I discovered a new way to swim freestyle several years ago after reading an article in Swimming World Magazine by Ron Johnson, former coach at Arizona State and a SWIM Magazine World Masters Swimmer of the Year.

In the January 2000 article, in Good Sequence Illustrating the New Australian Crawl, Johnson wrote, the shoulder shift is the single most obvious difference between the great contemporary Australian freestylers and today’s top American male swimmers. He also found that there is considerable overlap in the stroke (catchup … the upper arm and shoulder are in a higher and more stable position…and the stroke is wider throughout and more along the shoulder line. This pull is also wider than generally advocated…. The stroke that was being endorsed at the time was one with a great deal of shoulder rotation and swimming on your side. Johnson’s analysis made sense
to me:

I thought that by using a shoulder shift instead of a roll, a few extra inches would be available on every pull. By reaching or extending forward, natural core/hip rotation would occur. With a slightly wider-than-shoulder-width hand placement and an early/high elbow catch, I would have a stronger and more efficient pull. I tried it, and it translated into lifetime bests in both freestyle and butterfly at the age of 42.

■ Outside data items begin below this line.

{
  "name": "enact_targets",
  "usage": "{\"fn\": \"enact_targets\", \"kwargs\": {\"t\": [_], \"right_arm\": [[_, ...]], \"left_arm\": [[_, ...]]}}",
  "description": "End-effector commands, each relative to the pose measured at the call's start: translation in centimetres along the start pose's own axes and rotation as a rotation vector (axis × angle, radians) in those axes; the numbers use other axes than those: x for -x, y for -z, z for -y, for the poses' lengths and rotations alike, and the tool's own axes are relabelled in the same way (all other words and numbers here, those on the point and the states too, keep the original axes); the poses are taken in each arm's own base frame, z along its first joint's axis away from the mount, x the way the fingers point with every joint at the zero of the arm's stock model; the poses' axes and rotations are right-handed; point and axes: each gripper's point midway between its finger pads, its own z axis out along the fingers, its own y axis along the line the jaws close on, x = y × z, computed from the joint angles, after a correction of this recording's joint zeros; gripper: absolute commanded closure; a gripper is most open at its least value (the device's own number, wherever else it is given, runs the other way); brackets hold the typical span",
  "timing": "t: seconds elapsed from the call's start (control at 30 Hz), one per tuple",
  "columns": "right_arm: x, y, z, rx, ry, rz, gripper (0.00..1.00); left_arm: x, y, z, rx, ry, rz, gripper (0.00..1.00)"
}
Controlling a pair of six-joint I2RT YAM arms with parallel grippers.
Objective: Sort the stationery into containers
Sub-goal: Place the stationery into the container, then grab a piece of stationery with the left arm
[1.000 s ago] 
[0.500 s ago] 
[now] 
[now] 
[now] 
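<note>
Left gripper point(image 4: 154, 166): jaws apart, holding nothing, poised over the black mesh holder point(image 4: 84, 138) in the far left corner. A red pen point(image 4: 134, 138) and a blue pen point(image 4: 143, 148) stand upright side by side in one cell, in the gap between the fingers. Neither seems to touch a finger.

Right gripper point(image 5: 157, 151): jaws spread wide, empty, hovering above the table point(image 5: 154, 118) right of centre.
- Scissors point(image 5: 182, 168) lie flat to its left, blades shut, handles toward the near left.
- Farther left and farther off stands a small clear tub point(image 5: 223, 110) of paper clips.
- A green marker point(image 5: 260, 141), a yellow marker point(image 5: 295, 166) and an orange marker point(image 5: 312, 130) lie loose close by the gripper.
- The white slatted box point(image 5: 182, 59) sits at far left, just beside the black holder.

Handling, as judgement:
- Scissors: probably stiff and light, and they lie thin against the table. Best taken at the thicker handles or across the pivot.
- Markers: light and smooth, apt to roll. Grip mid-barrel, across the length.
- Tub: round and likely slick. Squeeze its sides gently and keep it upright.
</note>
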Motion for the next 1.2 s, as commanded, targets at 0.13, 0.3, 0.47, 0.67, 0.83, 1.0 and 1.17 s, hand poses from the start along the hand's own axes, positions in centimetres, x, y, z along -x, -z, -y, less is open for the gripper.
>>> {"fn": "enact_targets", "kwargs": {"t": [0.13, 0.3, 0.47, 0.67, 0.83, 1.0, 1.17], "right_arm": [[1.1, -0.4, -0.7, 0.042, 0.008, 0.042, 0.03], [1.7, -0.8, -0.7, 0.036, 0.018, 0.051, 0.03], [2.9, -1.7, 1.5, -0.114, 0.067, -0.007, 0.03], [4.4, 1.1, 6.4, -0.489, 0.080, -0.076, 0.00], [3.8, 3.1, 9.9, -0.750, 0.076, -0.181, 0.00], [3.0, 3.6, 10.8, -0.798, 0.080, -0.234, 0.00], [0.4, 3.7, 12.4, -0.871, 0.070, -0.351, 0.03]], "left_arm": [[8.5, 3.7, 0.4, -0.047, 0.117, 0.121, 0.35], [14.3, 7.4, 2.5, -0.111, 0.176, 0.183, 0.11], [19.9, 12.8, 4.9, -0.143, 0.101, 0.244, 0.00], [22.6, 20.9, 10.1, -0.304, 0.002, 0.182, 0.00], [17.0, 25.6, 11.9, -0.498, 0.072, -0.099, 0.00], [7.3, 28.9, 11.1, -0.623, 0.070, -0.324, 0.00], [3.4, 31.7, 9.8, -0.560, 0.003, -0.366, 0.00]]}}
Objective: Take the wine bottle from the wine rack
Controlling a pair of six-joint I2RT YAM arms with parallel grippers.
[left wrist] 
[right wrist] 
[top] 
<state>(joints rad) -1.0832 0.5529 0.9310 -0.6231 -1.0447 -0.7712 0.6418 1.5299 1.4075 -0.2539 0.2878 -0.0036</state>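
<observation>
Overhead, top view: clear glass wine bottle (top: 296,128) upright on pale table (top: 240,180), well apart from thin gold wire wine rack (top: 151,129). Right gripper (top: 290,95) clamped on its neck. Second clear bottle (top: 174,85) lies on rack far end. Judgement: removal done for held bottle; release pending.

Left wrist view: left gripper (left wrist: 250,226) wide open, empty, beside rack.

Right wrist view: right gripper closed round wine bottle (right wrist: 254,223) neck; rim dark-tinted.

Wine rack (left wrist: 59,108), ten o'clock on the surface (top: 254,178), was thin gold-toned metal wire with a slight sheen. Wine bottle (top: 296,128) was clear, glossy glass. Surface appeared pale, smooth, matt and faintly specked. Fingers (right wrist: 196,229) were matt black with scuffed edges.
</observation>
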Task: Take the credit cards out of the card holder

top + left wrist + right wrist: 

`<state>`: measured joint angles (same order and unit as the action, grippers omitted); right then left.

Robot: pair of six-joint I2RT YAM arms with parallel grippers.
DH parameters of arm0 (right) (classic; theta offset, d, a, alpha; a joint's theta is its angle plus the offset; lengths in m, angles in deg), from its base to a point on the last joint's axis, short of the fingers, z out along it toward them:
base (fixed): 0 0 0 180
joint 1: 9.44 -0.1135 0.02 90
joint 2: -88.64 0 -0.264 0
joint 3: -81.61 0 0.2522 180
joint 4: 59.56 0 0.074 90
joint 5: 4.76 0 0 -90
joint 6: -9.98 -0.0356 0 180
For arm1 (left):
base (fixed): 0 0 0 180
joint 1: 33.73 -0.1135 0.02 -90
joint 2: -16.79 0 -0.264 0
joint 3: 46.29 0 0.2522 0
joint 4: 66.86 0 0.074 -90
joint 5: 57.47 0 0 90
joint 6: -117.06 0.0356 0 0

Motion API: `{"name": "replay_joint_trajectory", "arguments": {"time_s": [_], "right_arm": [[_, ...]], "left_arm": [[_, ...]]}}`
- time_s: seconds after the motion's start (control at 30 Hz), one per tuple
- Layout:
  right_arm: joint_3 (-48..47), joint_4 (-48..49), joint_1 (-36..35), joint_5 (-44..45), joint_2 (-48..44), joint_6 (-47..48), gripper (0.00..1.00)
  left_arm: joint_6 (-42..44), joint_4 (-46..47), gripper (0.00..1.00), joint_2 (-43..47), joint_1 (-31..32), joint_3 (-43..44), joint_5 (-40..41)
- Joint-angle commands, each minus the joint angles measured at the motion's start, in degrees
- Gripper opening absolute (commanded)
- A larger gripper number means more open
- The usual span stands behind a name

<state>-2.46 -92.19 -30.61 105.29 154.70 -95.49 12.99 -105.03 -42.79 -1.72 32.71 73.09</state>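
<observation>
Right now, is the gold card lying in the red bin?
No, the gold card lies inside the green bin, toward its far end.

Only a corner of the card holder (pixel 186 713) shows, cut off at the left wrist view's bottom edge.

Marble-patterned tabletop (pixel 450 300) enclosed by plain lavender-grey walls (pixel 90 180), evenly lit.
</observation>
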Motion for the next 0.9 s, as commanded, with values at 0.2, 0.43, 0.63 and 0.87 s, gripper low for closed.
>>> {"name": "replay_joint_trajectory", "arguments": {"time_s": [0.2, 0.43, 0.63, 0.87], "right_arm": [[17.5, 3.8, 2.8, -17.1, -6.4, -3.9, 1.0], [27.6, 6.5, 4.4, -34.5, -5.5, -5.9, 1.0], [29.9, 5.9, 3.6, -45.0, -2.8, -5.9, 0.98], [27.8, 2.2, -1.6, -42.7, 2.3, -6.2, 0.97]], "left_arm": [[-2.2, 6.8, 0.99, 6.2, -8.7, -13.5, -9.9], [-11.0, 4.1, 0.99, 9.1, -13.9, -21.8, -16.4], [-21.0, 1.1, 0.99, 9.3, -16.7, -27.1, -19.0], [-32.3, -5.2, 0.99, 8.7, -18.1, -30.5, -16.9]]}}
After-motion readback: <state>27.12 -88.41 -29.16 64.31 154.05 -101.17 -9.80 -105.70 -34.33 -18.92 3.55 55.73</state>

Here are six tips to help improve your freestyle:

MINIMIZE SHOULDER ROTATION
Too much shoulder rotation burns up energy and does little to help you move forward. Instead, shift the shoulder forward, allowing the body to rotate as one unit, using the core and the hips to generate power.

TRY A WIDER HAND PLACEMENT
With less shoulder roll, you can have a slightly wider-than-shoulder-width hand placement. This wider spacing creates the foundation for a powerful and more stable pull. The next time you get out of the pool, look at your hands. You probably placed them about shoulder-width apart. That’s because you knew that you needed power, leverage and stability to exit the pool. Apply this same principle to where your power is in the pull.

EXTEND AND PAUSE
Here’s another term for the catchup stroke. The extend and pause allows the pull to catch up to the often shorter recovery phase, and gives you time to set up the catch. If you swim with a mirror stroke, you may be rushing your pull.

PRACTICE A HIGH ELBOW/EARLY CATCH
After extend and pause, initiate the catch by lifting the elbow and pointing the fingertips downward. The wrist is firm and straight, but the hand is relaxed. A great visualization technique for a high elbow catch is to imagine you are swimming over a very shallow coral reef. You can’t touch the coral, so the arm must bend at the elbow to accommodate the shallower pull. (However, do not internally rotate the shoulder, as this may cause injury.)

PULL ALONGSIDE THE BODY
You would never put a paddle in front or under a canoe or kayak. Apply the same principle to swimming. An efficient pull catches or holds the water to move you forward, with the hand entering and exiting the water at about the same location. The old pull pattern moved water you want the water to move you!

APPLY POWER
After the catch, apply power early and round off the pull at the hips. With this wider stroke, the power is in the front, using large muscle groups instead of the back, which relies on the triceps.